Tàpies fue el primero que acabó rebelándose. En 1959 se negó a que sus obras se mostraran en exposiciones internacionales. Le siguieron Saura y Millares, pero no Cuixart. En 1960 el franquismo acordó con el MoMA y el Guggenheim una campaña de promoción de los jóvenes informalistas. Una carta inédita del museo de Nueva York prueba que se intentó ocultar la participación del Gobierno español. Eran los años de la Guerra Fría, en la que Estados Unidos pugnaba con la URSS por el dictado cultural y con París por la capitalidad del arte. “Estas actitudes ilustran como pocos episodios la miseria del sistema cultural, en el que solo se salvan unas pocas individualidades y, aunque cueste reconocerlo, la eficiente diplomacia franquista”, explica Massot.
Para el autor, sin el tutelaje de Miró desde Barcelona y Picasso desde París la promoción de las nuevas vanguardias españolas habría caído de forma exclusiva en manos de refugiados nazis en España. Como el espía Werner Mathias Goeritz, instalado en Madrid en 1947, donde se presentaba como judío, antinazi y suizo, amigo de Max Jacob, Picasso y Paul Klee, pese a estar reclamado por los aliados para ser sometido a un proceso de desnazificación.

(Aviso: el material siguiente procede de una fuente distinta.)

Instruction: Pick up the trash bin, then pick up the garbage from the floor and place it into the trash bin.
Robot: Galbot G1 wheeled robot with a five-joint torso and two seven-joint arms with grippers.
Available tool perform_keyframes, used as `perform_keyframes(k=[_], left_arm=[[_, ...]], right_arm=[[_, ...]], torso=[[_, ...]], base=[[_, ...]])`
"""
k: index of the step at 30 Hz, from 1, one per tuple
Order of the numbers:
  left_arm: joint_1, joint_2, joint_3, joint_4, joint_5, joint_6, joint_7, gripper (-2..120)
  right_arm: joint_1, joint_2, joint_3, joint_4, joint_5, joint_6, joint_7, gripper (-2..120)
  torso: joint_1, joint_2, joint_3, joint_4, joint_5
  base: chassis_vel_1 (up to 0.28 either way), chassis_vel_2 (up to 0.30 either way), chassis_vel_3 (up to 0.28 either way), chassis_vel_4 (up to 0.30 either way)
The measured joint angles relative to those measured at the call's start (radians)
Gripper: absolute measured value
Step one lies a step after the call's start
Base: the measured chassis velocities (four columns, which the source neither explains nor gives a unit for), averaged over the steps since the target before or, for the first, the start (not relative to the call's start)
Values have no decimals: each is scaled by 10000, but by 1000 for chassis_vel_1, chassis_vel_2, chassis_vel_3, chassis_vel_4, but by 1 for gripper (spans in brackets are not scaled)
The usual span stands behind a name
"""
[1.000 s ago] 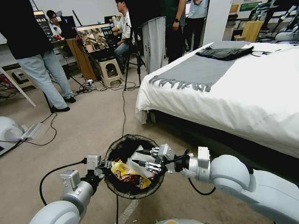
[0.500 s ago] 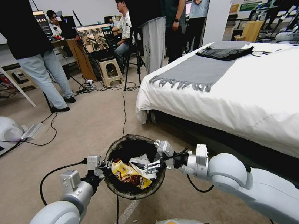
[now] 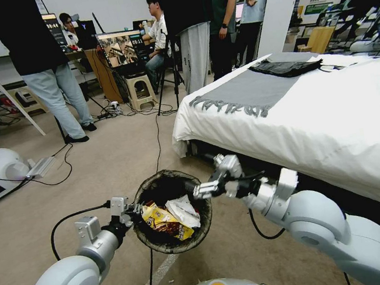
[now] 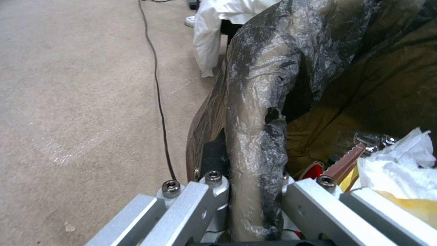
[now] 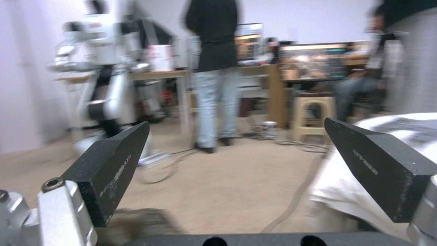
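I am holding the trash bin (image 3: 172,212) off the floor in front of me, my left gripper (image 3: 131,213) pinching its bag-lined rim tight, so the pick-up looks done. Inside it are lying a yellow snack wrapper (image 3: 161,218), a white tissue (image 3: 183,210) and something red. My right gripper (image 3: 196,190) is hovering just beside the rim with fingers spread wide and empty; I am judging more garbage may remain.

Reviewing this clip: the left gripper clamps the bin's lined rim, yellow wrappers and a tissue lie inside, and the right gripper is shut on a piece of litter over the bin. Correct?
One detail is off: the right gripper is open and empty, as the right wrist view shows. The rest holds: the left gripper clamps the trash bin by its lined rim, with yellow wrappers and a tissue inside.
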State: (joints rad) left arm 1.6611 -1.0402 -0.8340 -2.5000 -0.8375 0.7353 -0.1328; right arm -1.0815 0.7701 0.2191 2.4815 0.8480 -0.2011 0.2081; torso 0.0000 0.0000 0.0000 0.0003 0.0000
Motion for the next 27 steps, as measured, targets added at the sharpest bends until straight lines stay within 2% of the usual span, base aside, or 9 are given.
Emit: perform_keyframes(k=[3,4,5,7,8,10,13,21,27], left_arm=[[75,-77,-66,0,-1,0,-72,2],[78,-81,-96,0,0,1,-110,2],[78,-81,-96,0,0,1,-110,2],[69,-77,-116,0,-31,0,-118,2],[69,-77,-116,0,-31,0,-118,2],[-55,-44,-134,0,-163,0,-122,2],[-211,1,-168,0,-387,0,-136,2],[-939,273,-415,0,-1911,0,-529,2],[-1545,624,-1298,-2,-4308,-262,-572,2]], right_arm=[[-654,135,939,-81,-58,227,299,100],[-1469,321,1886,24,-162,347,477,100],[-1469,321,1886,24,-162,347,477,100],[-2637,607,3123,164,-459,416,514,100],[-2637,607,3123,164,-459,416,514,100],[-3874,1000,4189,176,-1274,565,393,100],[-4804,1371,4823,142,-2113,767,151,100],[-5954,1894,5147,-488,-3036,1091,60,100],[-5719,1917,4716,-1022,-3104,1021,250,100]], torso=[[0,0,0,1,2],[1,0,0,-1,2],[1,0,0,-1,2],[0,0,-1,-5,-1],[0,0,-1,-5,-1],[-1,0,-1,-5,3],[-1,0,-1,-7,1],[0,0,0,-2,0],[0,0,0,-2,0]], base=[[0,0,0,0],[0,0,0,0],[0,0,0,0],[0,0,0,0],[0,0,0,0],[0,0,0,0],[0,0,0,0],[0,0,0,0],[0,0,0,0]])
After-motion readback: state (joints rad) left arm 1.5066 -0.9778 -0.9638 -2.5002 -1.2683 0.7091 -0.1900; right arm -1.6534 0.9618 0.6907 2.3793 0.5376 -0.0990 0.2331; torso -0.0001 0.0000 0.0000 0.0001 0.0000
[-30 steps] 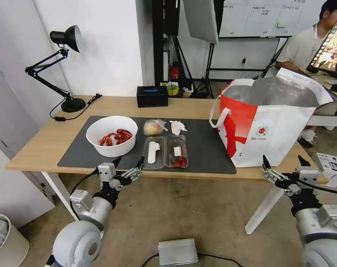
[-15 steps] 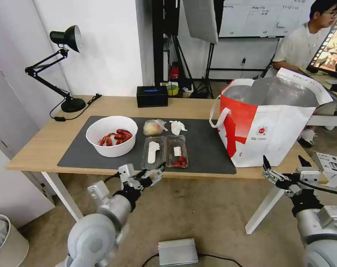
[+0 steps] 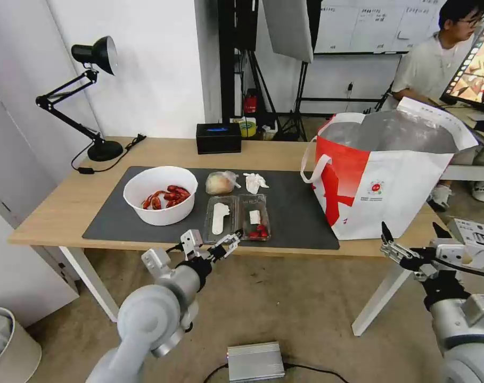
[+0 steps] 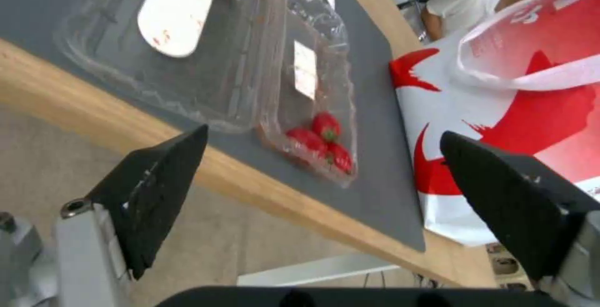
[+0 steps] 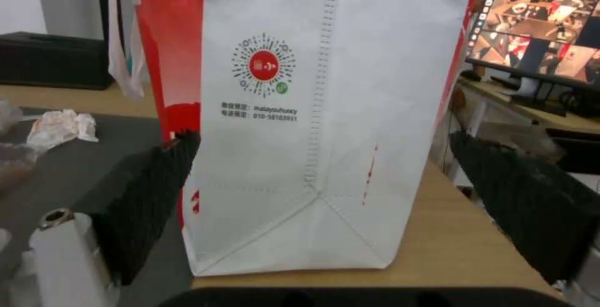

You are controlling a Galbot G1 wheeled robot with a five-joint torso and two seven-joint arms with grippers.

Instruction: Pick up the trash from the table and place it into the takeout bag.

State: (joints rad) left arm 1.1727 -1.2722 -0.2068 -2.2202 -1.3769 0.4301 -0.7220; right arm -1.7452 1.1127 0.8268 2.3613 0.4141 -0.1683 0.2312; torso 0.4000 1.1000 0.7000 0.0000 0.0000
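the left gripper (image 3: 224, 246) has risen to the near counter (image 3: 55, 207) edge, jaws apart, just before the clamshell (image 3: 236, 217); a grasp seems close. right gripper (image 3: 412, 242) waits, jaws apart.

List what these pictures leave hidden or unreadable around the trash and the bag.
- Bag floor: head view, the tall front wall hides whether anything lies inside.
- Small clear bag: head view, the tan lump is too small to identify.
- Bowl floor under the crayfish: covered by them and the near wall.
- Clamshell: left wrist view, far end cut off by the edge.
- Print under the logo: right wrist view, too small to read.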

Él unió a los defensores del arte nuevo dispersos por la Península en las jornadas de la Escuela de Altamira de 1949 y 1950 con la finalidad de desarrollar la modernidad del arte, en especial del abstracto. Contó con el apoyo de Rafael Santos Torroella, Ángel Ferrant, Llorens Artigas, Sebastià Gasch y Modest Cuixart y los poetas Luis Felipe Vivanco y Luis Rosales, entre otros. Pero no de Miró, al que Goeritz no logró convencer para que participara en una visita que le hizo en 1948.
También estaba en Madrid Karl Buchholz, uno de los comisionados por Goebbels para vender las obras de arte “degenerado” confiscadas a museos o compradas a judíos, tras abrir en 1945 una librería-galería con su nombre. Su socio capitalista fue Erich Gaebelt, mano derecha de Johannes Bernhardt, el hombre al que Hitler puso al frente del poderoso conglomerado de empresas que gestionó la venta a Franco de las armas alemanas que le ayudaron a ganar la guerra y que también dirigió la Legión Cóndor que arrasó Gernika. En la galería de Buchholz, que tuvo un gran prestigio entre los intelectuales y artistas, expusieron el grupo Pórtico y los pintores de El Paso.
Por su parte, Abel Bonnard, exministro de Educación del Gobierno de Vichy condenado a muerte tras la liberación de Francia, abrió en Madrid la galería Palma y en Bilbao Willy Wakonigg, excombatiente de la División Azul y compañero de Palazuelo en la aviación franquista, creó Stvdio. “Muchos de los autores promocionados por estas galerías o por el franquismo fueron objeto en los años sesenta y setenta de censura, encarcelados o atacados por grupos de ultraderecha”, apunta el autor.
El trabajo de Massot, rico en datos inéditos, se nutre de archivos públicos y privados, correspondencia, memorias, testimonios orales, hemerotecas y catálogos para situar a Miró en el contexto barcelonés, catalán, español e internacional, alejándolo de la imagen de pintor enclaustrado en su estudio de Mallorca, en el que se refugió en 1939. También pone luz a la crudeza del menosprecio que sufrió durante la posguerra, cuando su obra no se entendía: Josep Pla la criticaba porque se alejaba de la realidad y Salvador Dalí dijo que Miró hacía una obra “decorativa” y que era “un pintor de corbatas”.